→ Problem details
Where a line of the entries below includes the string "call", count it. Give only the resulting number.

→ Input data
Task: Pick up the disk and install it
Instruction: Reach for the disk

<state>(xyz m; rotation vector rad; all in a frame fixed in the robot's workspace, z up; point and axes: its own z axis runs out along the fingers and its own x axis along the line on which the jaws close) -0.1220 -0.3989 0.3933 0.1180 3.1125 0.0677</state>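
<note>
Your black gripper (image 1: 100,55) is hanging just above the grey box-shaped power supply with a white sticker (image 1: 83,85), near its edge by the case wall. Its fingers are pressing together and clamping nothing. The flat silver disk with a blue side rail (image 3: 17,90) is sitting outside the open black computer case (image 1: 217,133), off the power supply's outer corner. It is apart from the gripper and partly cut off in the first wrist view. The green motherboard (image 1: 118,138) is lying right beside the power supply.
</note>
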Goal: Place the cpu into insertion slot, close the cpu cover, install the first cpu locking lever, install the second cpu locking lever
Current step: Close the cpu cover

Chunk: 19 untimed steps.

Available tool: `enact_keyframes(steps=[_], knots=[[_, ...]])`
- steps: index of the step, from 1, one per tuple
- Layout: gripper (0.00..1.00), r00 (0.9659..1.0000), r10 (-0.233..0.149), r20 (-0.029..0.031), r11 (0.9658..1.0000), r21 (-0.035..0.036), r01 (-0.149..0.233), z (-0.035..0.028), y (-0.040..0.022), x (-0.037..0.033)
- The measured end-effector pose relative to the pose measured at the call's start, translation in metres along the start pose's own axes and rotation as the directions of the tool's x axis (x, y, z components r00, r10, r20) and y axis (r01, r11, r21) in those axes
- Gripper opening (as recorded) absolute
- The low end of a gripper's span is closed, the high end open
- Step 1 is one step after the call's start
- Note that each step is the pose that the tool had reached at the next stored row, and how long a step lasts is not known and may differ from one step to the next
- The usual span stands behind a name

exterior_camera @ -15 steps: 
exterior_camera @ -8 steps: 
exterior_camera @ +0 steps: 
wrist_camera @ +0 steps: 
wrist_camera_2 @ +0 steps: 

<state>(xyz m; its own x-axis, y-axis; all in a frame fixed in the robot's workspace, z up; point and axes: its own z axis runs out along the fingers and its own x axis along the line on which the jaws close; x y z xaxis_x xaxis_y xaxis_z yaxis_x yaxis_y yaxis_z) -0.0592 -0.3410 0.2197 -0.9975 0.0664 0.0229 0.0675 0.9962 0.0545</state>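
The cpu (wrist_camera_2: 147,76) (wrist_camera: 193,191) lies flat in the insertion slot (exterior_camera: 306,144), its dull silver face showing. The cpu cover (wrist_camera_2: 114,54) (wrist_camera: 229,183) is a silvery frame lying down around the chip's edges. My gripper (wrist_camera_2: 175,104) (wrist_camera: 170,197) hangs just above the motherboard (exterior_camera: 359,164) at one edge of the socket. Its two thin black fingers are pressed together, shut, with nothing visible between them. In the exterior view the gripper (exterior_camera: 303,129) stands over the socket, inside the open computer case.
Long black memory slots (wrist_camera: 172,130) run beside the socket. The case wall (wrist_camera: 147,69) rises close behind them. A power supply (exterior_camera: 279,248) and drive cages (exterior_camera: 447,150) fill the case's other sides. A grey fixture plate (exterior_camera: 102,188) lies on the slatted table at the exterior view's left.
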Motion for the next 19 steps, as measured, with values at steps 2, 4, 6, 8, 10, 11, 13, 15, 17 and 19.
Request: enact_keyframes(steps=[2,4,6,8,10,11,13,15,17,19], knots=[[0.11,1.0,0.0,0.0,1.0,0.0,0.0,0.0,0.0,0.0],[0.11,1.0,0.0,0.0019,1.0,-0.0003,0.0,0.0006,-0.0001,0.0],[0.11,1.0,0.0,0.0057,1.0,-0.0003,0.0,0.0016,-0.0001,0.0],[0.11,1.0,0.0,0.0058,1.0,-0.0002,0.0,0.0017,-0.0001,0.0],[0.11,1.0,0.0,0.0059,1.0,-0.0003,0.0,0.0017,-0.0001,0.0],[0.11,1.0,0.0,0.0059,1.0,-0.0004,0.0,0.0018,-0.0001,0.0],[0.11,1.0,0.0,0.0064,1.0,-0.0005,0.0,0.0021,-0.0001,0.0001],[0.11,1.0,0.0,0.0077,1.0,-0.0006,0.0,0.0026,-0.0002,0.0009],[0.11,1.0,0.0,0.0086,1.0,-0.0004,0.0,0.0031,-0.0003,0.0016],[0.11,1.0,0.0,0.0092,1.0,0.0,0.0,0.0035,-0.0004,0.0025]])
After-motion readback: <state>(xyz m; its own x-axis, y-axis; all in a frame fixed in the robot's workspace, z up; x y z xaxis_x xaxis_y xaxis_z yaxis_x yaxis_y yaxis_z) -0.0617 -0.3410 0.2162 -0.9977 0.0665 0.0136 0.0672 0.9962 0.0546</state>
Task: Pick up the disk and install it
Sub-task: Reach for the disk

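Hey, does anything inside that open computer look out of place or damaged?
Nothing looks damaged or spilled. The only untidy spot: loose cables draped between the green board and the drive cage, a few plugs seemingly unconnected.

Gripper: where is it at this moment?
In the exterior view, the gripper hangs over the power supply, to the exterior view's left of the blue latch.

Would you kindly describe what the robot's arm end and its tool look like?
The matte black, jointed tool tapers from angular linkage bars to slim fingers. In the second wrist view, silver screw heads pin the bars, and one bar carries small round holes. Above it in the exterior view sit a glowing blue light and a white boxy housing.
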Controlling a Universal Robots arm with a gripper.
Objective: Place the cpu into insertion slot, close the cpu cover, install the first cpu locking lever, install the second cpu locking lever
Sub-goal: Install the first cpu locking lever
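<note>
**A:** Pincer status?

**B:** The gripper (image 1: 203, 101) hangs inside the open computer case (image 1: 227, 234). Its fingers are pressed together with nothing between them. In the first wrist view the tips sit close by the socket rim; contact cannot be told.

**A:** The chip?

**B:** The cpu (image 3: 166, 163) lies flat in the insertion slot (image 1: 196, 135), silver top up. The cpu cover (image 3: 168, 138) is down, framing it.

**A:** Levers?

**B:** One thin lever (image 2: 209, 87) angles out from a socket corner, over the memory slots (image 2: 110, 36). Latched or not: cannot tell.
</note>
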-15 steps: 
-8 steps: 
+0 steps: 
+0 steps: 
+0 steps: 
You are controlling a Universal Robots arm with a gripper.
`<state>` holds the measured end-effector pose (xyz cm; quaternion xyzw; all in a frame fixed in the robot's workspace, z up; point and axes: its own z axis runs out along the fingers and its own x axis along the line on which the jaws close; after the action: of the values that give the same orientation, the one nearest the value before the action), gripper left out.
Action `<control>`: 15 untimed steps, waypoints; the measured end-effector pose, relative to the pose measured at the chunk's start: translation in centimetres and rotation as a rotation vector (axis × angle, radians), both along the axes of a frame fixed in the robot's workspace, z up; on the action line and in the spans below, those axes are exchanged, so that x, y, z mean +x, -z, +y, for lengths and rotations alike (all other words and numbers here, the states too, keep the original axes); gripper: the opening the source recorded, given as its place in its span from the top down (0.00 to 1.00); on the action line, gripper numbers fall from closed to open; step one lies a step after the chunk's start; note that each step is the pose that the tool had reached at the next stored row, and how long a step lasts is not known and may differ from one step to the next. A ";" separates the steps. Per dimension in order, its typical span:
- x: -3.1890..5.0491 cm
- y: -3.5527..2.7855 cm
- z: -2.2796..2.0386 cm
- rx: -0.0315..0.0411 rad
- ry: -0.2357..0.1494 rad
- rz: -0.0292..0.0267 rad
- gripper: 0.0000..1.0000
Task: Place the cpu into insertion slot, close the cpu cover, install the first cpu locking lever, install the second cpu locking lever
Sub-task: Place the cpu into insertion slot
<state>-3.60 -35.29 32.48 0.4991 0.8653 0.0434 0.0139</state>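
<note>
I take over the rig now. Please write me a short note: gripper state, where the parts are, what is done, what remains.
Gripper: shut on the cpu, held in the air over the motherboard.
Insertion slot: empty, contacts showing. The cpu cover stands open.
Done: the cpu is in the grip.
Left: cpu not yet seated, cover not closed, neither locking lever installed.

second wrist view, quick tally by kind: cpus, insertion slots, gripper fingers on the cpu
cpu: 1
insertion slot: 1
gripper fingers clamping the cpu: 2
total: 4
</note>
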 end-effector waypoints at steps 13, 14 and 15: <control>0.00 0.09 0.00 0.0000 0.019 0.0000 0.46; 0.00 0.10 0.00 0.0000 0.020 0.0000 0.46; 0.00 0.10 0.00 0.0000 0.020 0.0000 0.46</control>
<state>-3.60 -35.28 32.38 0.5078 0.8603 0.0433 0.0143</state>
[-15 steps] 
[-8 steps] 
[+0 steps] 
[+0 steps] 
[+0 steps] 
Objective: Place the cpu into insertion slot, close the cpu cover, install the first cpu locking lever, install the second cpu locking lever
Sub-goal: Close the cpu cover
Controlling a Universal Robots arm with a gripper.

→ Written reply
2